Which lines of the data below hold "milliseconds"? Copy each of them.

Extracted records:
*** Begin section ***
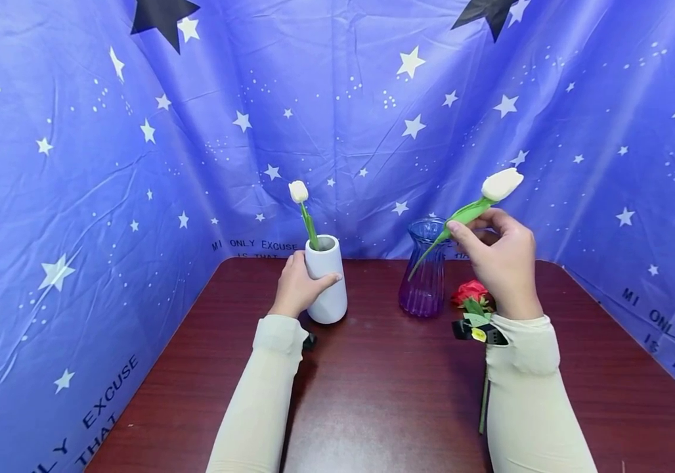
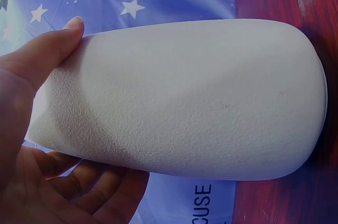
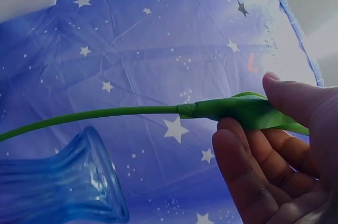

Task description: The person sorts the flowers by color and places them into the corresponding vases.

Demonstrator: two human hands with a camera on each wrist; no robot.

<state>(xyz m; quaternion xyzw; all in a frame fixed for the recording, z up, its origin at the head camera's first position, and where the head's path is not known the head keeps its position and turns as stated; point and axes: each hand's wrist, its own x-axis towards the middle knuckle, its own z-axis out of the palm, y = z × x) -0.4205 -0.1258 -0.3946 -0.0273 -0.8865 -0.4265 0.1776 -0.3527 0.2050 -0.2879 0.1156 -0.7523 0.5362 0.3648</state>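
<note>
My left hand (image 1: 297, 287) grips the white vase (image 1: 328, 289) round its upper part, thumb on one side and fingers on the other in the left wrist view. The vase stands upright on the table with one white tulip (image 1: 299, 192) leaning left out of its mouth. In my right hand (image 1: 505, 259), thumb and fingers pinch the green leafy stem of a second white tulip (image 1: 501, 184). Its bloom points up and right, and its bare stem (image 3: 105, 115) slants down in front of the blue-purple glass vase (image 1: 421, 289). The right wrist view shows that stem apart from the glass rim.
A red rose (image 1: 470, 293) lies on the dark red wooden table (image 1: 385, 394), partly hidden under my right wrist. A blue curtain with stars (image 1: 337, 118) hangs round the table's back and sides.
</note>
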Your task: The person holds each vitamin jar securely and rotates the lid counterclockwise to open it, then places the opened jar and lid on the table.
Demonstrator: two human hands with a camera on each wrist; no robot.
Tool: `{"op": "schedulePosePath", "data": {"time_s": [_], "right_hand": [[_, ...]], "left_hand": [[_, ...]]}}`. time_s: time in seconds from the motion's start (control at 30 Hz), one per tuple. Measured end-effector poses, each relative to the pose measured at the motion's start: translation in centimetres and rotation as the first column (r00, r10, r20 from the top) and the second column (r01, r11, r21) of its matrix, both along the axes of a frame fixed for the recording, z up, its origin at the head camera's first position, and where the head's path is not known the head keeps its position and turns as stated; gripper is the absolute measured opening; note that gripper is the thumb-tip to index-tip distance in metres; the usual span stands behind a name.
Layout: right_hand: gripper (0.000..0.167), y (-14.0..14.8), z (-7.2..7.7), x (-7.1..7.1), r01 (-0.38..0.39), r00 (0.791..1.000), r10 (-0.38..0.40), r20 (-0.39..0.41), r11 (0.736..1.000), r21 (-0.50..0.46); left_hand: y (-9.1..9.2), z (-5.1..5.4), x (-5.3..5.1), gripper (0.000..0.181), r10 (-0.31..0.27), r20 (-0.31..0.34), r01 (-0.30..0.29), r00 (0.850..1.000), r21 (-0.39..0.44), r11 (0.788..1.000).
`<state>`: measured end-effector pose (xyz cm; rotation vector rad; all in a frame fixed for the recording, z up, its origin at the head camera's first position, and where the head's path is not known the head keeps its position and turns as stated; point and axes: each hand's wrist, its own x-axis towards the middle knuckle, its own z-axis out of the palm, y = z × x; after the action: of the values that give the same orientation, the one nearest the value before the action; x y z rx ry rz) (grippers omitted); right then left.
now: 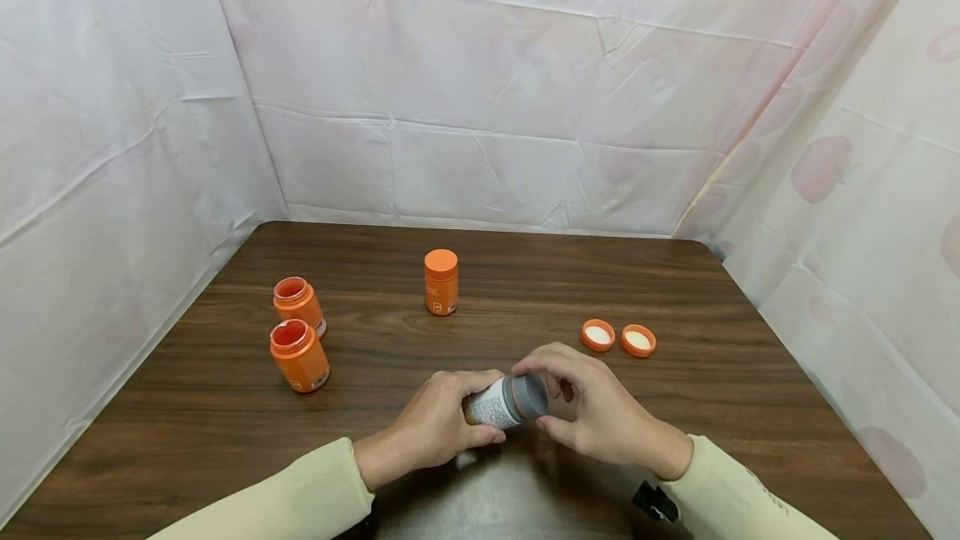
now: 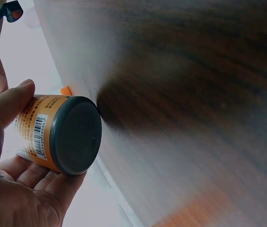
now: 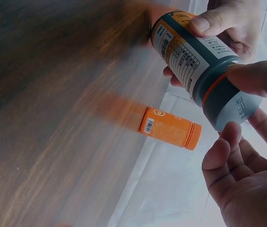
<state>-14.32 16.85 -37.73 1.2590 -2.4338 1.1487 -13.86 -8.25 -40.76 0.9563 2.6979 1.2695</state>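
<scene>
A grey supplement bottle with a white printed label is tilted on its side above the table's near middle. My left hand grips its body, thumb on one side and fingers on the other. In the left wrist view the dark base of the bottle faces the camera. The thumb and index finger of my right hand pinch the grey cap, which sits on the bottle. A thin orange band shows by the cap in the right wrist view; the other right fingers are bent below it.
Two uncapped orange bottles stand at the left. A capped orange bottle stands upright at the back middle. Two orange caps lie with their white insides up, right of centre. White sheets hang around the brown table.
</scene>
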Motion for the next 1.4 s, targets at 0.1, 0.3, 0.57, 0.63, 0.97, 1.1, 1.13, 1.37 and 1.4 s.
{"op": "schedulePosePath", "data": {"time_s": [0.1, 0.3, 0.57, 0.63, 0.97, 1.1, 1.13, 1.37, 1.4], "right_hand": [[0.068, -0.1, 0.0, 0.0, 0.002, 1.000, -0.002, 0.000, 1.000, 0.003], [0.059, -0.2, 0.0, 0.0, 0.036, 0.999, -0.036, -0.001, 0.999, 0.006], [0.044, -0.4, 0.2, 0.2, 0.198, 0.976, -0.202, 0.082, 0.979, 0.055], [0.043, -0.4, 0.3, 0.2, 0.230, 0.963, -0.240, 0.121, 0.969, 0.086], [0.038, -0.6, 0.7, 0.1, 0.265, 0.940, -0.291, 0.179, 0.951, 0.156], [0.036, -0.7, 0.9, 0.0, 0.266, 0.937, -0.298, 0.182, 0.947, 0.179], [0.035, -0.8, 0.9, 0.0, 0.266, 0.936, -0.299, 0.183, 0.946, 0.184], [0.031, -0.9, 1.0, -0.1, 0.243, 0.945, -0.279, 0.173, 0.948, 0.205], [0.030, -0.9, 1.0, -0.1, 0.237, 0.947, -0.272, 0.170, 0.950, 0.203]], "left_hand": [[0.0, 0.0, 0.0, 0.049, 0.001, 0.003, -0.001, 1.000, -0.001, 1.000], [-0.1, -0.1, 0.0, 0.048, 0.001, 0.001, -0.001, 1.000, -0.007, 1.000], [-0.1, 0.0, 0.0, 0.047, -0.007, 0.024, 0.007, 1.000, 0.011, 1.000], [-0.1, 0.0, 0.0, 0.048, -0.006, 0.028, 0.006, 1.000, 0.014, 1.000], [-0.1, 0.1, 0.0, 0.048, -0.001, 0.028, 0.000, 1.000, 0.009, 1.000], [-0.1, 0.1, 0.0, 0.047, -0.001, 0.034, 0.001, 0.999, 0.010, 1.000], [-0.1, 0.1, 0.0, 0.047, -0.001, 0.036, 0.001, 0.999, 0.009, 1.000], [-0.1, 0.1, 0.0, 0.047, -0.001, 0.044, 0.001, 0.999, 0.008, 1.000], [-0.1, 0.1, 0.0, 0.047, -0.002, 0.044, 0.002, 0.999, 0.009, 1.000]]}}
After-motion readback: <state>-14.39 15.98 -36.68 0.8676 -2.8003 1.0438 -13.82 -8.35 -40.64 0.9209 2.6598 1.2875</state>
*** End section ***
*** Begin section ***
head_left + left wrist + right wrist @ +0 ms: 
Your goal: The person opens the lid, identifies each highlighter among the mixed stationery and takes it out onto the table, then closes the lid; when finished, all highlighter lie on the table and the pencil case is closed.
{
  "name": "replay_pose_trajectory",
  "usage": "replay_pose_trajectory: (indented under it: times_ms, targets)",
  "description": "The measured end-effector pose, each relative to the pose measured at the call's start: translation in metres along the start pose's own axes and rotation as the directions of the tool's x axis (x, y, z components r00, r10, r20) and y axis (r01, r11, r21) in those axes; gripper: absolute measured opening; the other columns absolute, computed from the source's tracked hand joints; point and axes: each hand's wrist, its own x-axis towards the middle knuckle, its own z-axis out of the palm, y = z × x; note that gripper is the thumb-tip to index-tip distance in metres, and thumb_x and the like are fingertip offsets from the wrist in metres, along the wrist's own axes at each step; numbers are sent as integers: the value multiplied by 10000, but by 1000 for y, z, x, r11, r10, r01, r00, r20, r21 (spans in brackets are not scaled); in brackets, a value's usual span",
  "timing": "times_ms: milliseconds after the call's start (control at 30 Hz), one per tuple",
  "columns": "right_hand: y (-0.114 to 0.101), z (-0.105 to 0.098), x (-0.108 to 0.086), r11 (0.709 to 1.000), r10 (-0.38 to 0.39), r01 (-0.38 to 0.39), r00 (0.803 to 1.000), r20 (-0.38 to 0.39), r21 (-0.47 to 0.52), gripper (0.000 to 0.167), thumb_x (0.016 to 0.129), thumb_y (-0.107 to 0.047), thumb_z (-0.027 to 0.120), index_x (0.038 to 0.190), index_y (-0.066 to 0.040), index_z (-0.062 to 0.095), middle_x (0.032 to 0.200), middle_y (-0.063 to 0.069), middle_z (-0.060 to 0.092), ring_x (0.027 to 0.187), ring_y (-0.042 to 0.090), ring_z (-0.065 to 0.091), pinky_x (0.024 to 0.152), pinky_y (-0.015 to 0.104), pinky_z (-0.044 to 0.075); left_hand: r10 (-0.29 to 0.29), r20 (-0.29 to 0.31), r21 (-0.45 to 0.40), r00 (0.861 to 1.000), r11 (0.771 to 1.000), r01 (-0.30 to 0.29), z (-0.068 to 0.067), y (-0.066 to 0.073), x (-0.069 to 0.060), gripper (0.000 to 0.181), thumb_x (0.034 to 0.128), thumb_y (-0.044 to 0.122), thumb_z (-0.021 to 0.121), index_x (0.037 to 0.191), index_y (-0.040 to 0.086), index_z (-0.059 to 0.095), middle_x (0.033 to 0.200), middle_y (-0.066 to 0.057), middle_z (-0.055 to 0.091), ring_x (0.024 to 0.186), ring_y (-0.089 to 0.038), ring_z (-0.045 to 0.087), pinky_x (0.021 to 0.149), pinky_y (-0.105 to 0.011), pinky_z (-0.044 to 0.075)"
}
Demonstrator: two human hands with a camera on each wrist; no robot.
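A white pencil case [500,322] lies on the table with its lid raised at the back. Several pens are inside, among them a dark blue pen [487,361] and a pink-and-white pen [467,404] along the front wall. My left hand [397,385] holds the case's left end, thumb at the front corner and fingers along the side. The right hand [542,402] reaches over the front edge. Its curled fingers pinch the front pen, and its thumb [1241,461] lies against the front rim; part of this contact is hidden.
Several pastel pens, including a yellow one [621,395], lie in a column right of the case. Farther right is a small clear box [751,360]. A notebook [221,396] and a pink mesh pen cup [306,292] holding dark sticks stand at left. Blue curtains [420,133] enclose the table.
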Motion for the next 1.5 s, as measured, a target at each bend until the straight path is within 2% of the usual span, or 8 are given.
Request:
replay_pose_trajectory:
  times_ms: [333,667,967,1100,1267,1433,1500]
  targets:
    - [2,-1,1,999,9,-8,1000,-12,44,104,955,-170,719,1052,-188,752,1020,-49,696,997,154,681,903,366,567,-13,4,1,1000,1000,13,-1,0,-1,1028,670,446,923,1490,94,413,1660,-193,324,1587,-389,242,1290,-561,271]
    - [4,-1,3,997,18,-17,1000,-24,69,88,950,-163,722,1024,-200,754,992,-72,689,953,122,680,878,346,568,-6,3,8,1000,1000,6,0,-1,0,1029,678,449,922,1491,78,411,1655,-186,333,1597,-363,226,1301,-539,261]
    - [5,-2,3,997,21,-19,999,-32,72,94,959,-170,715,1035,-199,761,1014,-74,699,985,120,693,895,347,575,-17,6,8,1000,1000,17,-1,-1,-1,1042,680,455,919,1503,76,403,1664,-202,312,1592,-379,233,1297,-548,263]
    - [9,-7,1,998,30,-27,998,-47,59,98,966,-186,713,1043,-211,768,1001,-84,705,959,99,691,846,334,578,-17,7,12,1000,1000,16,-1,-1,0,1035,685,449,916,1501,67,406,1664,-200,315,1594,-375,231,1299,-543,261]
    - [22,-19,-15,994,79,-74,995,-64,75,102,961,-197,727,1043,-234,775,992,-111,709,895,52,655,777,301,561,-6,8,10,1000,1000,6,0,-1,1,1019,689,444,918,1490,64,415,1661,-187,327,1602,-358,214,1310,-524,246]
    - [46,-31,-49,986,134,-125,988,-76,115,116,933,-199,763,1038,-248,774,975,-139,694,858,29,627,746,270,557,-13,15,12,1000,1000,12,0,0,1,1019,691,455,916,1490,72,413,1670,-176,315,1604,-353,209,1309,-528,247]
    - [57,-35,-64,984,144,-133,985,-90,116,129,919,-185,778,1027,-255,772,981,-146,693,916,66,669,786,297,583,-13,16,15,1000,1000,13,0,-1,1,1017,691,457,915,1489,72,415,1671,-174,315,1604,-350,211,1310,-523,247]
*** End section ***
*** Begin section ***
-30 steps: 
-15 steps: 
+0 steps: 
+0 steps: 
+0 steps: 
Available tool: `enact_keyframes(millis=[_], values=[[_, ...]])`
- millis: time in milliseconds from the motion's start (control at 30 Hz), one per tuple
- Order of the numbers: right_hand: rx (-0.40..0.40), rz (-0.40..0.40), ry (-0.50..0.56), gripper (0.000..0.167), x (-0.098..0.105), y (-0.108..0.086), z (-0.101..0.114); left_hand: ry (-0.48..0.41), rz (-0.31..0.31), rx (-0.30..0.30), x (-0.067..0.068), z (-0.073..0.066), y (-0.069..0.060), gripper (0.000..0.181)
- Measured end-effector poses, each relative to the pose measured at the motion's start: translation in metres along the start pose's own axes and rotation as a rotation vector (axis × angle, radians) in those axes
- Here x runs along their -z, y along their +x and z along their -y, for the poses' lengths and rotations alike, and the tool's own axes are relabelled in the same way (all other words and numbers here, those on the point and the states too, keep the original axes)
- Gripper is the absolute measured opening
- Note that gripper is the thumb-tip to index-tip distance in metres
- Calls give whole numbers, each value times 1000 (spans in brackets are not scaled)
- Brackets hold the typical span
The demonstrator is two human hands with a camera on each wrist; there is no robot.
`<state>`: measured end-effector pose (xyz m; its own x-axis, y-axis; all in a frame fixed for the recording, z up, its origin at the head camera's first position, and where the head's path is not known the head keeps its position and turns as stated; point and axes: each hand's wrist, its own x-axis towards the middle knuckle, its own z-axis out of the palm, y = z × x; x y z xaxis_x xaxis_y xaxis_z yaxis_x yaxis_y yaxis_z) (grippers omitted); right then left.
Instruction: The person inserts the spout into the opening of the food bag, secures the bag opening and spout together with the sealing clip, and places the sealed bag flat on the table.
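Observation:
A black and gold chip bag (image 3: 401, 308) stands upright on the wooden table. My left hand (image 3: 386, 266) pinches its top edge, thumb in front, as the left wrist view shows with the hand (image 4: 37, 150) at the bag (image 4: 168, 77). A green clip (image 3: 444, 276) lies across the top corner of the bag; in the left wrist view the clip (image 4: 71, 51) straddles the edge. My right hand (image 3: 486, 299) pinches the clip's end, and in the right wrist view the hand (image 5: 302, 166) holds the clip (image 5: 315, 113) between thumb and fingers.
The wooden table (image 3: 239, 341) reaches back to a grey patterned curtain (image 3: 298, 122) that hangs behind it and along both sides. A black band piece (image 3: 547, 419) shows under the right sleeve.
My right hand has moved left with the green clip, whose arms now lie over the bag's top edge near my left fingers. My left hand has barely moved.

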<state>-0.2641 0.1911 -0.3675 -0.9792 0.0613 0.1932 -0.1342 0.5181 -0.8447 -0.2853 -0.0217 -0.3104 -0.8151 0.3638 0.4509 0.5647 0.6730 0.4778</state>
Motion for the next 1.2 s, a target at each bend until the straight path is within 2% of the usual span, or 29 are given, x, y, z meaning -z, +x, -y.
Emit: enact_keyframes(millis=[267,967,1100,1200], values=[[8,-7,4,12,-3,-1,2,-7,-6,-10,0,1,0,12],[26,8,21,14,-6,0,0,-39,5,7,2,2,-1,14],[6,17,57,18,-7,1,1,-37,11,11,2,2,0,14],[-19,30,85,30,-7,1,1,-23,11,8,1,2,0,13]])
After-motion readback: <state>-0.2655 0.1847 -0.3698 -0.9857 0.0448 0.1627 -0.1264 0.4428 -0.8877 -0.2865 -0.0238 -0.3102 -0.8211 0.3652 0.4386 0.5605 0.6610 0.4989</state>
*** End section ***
- _TASK RESPONSE_:
  "timing": "times_ms: milliseconds after the call's start (control at 30 Hz), one per tuple",
- millis: time in milliseconds from the motion's start (control at 30 Hz), one per tuple

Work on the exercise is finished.